It’s rare to find Turkish wines in the United States, which is unfortunate. The country has an exciting industry, with destination estates welcoming guests for tours, meals and sometimes overnight stays. Vintners produce fine bottlings from classic grapes, as well as unique indigenous varieties that deserve to be better known. I spent several days exploring the wineries of the Aegean region of Turkey, which have tasting rooms easily accessible by car. They were a lovely diversion from the beaches and the archaeological sites. Here are three of the best.
Sevilen Isabey Vineyard
Founded by Bulgarian immigrant Isa Guner in 1942 and now in its third generation of ownership, Sevilen is one of Turkey’s biggest wine companies. Sevilen Isabey Vineyard, located near the airport for the port city of Izmir, is one of its two vineyards. I regretted not making time for lunch beneath the shade of a 300-year-old sycamore tree on the patio of its Aegean-style restaurant, but it was a pleasure sampling wines on the breezy, covered terrace of the modern, low-slung tasting room and wine shop surrounded by grapevines and roses.
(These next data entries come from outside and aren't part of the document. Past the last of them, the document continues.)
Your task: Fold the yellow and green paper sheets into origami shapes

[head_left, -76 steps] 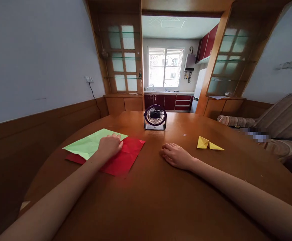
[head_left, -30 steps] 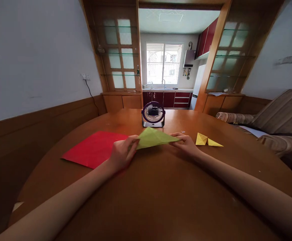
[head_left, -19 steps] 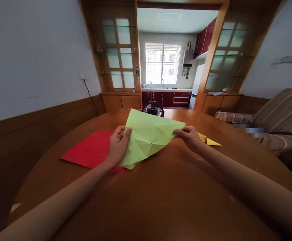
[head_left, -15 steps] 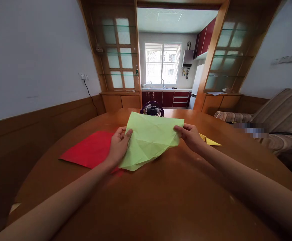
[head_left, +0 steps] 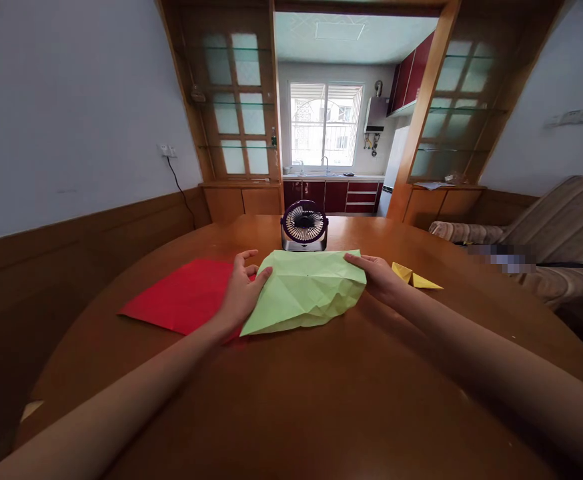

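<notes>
A creased sheet of light green paper (head_left: pixel 306 287) spans the gap between my hands, its near edge sagging and crumpled. My left hand (head_left: pixel 244 290) is at its left edge, thumb lying on the paper and index finger lifted away; the grip looks loose. At the upper right corner, my right hand (head_left: pixel 379 275) pinches the sheet, thumb on top. Red paper (head_left: pixel 181 297) lies flat on the table, partly beneath my left hand and the green sheet. Just beyond my right hand sits a folded yellow paper piece (head_left: pixel 419 278), partly covered by the wrist.
The brown wooden table (head_left: pixel 291 407) has a rounded edge. A small dark purple fan (head_left: pixel 305 223) stands right behind the green sheet. To the right is a striped sofa (head_left: pixel 561 227). Farther back, wooden cabinets (head_left: pixel 244 203) flank a kitchen opening.
The green paper has come down and tilted flatter, uncovering the whole fan. My left index finger has lifted off, while the right hand keeps its pinch. More of the yellow piece shows.
</notes>
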Motion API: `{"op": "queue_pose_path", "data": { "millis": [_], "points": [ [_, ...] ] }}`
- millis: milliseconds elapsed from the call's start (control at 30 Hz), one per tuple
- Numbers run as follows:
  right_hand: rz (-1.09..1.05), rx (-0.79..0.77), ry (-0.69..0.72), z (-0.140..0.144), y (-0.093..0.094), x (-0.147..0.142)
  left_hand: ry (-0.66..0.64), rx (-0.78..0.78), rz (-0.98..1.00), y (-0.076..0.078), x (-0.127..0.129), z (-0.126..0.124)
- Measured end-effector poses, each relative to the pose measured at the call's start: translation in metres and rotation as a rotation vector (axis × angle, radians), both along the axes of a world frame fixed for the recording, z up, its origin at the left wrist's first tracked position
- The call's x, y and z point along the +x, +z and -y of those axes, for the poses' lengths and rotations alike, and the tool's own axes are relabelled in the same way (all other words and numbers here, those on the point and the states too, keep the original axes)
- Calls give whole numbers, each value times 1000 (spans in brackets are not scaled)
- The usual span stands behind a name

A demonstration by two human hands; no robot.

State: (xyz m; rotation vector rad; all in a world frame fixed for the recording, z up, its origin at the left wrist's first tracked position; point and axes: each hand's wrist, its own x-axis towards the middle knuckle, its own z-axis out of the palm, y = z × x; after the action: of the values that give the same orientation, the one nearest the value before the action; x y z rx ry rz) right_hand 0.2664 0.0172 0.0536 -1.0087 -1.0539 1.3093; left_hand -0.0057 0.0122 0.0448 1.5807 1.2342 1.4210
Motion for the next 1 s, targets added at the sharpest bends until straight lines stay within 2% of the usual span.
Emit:
{"op": "queue_pose_path", "data": {
  "millis": [300, 400, 500, 633, 767, 900, 1000],
  "points": [
    [226, 25, -34, -4, -17, 3, 185, 145, -540, -14, -12, -14],
    [227, 19, -61, -9, -23, 6, 215, 296, -711, -14, -10, -10],
    [259, 12, -91, -14, -28, 13, 169, 466, -810, -11, -5, -2],
    [345, 9, -127, -23, -32, 25, 35, 572, -757, -5, 0, 11],
    [451, 13, -128, -30, -37, 34, -293, 610, -878, -7, 3, 21],
    [566, 32, -127, -32, -36, 40, -578, 442, -1057, -16, 5, 24],
    [823, 161, -261, -30, -31, 45, -685, 293, -1100, -21, 4, 23]
  ]
}}
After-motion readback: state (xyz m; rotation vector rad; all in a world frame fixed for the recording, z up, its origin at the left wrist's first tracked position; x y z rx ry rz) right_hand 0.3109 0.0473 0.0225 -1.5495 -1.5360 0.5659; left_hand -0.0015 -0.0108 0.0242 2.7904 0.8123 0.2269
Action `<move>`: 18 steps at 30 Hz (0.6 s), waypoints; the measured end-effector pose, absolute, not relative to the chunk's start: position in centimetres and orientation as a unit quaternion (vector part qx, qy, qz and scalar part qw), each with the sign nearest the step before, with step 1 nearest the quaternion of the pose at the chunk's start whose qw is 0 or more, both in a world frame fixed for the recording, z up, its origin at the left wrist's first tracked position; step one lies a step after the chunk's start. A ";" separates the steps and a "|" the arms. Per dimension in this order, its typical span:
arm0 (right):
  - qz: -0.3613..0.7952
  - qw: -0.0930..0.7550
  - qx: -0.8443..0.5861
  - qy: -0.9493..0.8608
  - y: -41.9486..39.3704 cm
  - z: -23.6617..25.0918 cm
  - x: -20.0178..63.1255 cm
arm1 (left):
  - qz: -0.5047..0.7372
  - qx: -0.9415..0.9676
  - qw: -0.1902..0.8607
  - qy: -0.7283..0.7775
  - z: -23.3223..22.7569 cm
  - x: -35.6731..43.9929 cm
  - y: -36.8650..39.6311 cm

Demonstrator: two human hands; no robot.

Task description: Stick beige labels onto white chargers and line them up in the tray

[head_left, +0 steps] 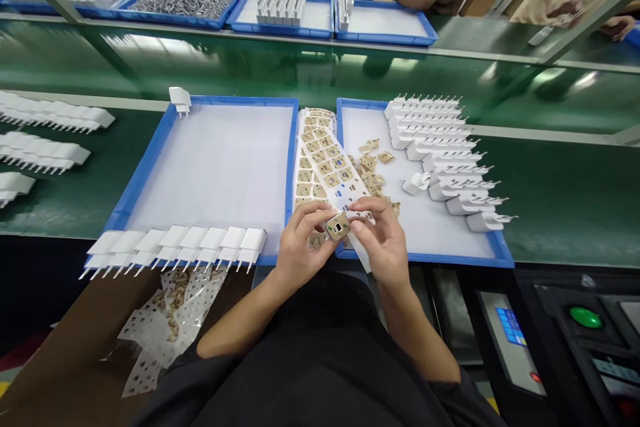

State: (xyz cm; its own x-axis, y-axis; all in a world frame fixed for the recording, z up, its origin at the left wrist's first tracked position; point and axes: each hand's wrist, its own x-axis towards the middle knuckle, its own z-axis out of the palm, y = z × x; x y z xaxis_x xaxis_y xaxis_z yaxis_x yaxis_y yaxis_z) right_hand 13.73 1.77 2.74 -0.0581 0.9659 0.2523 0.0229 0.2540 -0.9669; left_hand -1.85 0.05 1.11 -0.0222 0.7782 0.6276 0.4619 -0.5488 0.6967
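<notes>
My left hand point(303, 240) grips a white plug charger, whose end face, turned up to me, bears a tan adhesive sticker point(337, 227) with a dark port opening. Thumb and fingers of my right hand point(383, 240) are bent in a pinch at the right edge of that sticker. My fingers hide most of the charger body. Just beyond my hands lies a sheet of tan stickers point(333, 160), partly peeled off, on top of more sheets point(304, 177). Several tan backing scraps point(370, 177) are heaped in the right tray.
The left blue tray point(210, 160) has a row of white chargers point(183, 245) along its front edge and one charger point(180, 100) at its back corner. Stacked chargers point(440, 147) line the right blue tray point(425, 257). Co-workers sit behind trays point(285, 30) across the green conveyor.
</notes>
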 end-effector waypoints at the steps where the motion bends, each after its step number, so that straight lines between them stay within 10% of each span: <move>1: 0.466 0.534 -0.408 -0.575 1.7 2.7 13.5 | 0.551 0.690 0.129 0.450 1.1 -1.8 0.1; 18: 0.547 0.575 -0.381 -0.475 1.3 1.8 12.2 | 0.555 0.706 0.073 0.434 0.8 -1.6 0.1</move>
State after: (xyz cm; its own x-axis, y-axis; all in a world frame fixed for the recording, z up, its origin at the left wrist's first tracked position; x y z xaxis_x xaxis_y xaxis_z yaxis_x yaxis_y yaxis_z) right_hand 12.18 1.33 1.81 -0.0488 0.9904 0.1295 -0.2665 0.1120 -0.9573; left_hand -1.60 0.13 0.83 0.0067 0.6939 0.7200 0.5319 -0.6122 0.5851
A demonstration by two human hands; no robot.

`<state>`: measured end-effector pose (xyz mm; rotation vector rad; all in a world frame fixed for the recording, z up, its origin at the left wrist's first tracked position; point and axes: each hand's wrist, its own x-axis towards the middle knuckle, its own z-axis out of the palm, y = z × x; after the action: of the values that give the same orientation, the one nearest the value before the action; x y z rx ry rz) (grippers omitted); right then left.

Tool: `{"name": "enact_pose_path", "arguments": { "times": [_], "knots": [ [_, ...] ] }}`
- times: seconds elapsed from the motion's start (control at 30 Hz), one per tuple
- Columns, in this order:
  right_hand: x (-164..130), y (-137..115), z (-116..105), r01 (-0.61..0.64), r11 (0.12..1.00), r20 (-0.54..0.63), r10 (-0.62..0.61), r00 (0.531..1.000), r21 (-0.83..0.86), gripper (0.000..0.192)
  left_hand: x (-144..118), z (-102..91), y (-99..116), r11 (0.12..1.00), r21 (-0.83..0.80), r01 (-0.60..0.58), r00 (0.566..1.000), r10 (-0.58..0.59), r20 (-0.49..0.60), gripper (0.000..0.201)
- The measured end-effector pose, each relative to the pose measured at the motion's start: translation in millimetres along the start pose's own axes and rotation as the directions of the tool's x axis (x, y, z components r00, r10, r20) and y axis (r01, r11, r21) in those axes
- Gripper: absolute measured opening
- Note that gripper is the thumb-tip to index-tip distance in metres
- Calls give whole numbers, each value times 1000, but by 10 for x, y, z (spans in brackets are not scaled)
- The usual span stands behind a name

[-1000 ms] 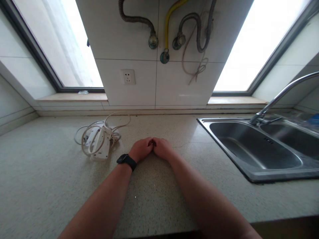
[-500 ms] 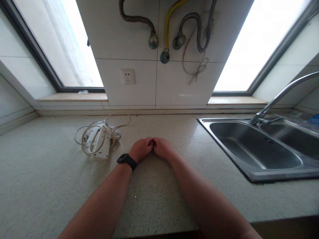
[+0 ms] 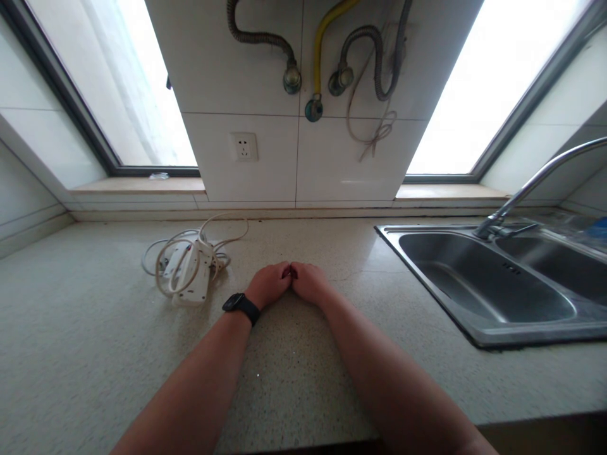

With another estate in Anatolia and contracts with many grape growers, Sevilen vinifies over 30 different wines using hand-harvested European and indigenous Turkish grapes. My favorite was the 2021 Sauvignon Blanc grown right in front of me: floral and citric with a touch of herbaceousness, without becoming too grassy. Just as refreshing, the 2021 rosé, made with the Kalecik Karasi grape grown near Ankara, was highly perfumed with a raspberry flavor and bittersweet finish. I also enjoyed a red version of Kalecik Karasi, the unoaked 2018 Nativus, which was full of cherry fruit with a bit of mocha on the end. It would have been great chilled on that warm day.